RISE is evaluated using two automatic evaluation metrics: deletion and insertion. The deletion metric measures the drop in the probability of a class as important pixels are gradually removed from the image. A sharp drop indicates a good explanation. The insertion metric measures the increase in probability as more and more pixels are introduced, with higher AUC indicating a better explanation. RISE is compared to state-of-the-art importance extraction methods using both an automatic deletion/insertion metric and a pointing metric based on human-annotated object segments. Extensive experiments on several benchmark datasets show that RISE matches or exceeds the performance of other methods, including white-box approaches.

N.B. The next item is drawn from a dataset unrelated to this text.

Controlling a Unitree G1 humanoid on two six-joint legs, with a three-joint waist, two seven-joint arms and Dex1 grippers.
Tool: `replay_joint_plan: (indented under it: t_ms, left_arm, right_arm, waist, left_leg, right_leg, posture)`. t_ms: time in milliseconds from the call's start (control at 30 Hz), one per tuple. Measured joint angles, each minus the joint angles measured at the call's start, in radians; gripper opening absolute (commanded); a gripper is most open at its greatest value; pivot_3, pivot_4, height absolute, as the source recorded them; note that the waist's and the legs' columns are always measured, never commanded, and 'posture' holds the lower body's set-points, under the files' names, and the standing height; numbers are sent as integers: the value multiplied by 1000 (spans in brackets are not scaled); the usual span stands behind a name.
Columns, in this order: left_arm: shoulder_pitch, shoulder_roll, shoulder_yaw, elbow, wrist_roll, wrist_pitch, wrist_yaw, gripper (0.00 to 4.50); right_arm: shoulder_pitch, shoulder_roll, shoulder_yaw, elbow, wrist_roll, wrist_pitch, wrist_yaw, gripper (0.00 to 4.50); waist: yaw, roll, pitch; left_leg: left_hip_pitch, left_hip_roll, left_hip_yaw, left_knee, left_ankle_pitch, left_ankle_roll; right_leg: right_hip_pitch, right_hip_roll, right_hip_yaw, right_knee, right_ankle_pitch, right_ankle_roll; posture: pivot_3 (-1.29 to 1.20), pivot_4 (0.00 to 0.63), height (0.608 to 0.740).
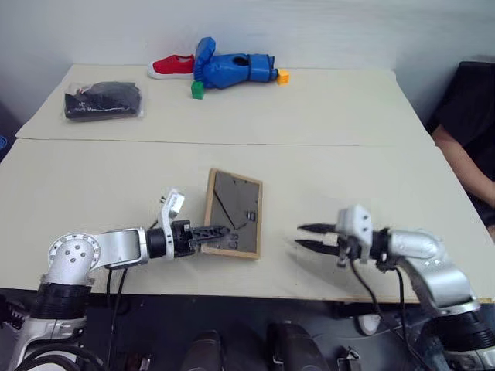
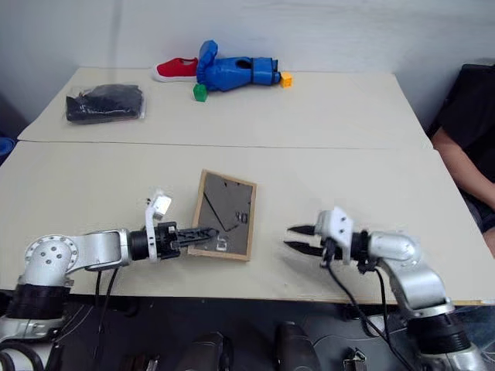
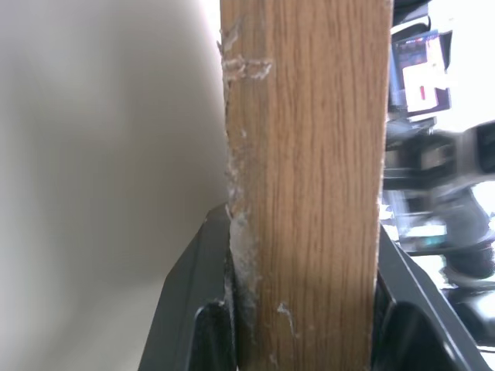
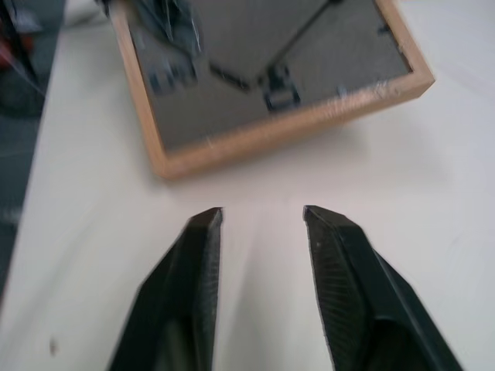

RISE is a true black-box explanation approach that is conceptually different from mainstream white-box saliency approaches such as Grad-CAM. It is generalizable to base models of any architecture. RISE is also compared to state-of-the-art explanation models in terms of a human-centric evaluation metric. The results show that RISE provides better performance than other methods, outperforming even the white-box Grad-CAM method. RISE is also competitive in terms of the human-centric pointing metric, despite being a black-box method. The paper concludes that RISE is a promising approach for explaining black-box models.RISE: Randomized Input Sampling for Explanation of Black-box Models
This paper introduces RISE, a method for explaining black-box models by estimating the importance of input image regions for the model's prediction. RISE generates an importance map indicating how salient each pixel is for the model's prediction. Unlike white-box approaches that estimate pixel importance using gradients or other internal network states, RISE works on black-box models. It estimates importance empirically by probing the model with randomly masked versions of the input image and obtaining the corresponding outputs. RISE is a general approach that can produce a saliency map for an arbitrary network without requiring access to its internals. The key idea is to probe the base model by sub-sampling the input image via random masks and recording its response to each of the masked images. The final importance map is generated as a linear combination of the random binary masks where the combination weights come from the output probabilities predicted by the base model on the masked images.
RISE is evaluated using two automatic evaluation metrics: deletion and insertion. The deletion metric measures the drop in the probability of a class as important pixels are gradually removed from the image. A sharp drop indicates a good explanation. The insertion metric measures the increase in probability as more and more pixels are introduced, with higher AUC indicating a better explanation. RISE is compared to state-of-the-art importance extraction methods using both an automatic deletion/insertion metric and a pointing metric based on human-annotated object segments. Extensive experiments on several benchmark datasets show that RISE matches or exceeds the performance of other methods, including white-box approaches.
RISE is a true black-box explanation approach that is conceptually different from mainstream white-box saliency approaches such as Grad-CAM. It is generalizable to base models of any architecture. RISE is also compared to state-of-the-art explanation models in terms of a human-centric evaluation metric. The results show that RISE provides better performance than other methods, outperforming even the white-box Grad-CAM method. RISE is also competitive in terms of the human-centric pointing metric, despite being a black-box method. The paper concludes that RISE is a promising approach for explaining black-box models.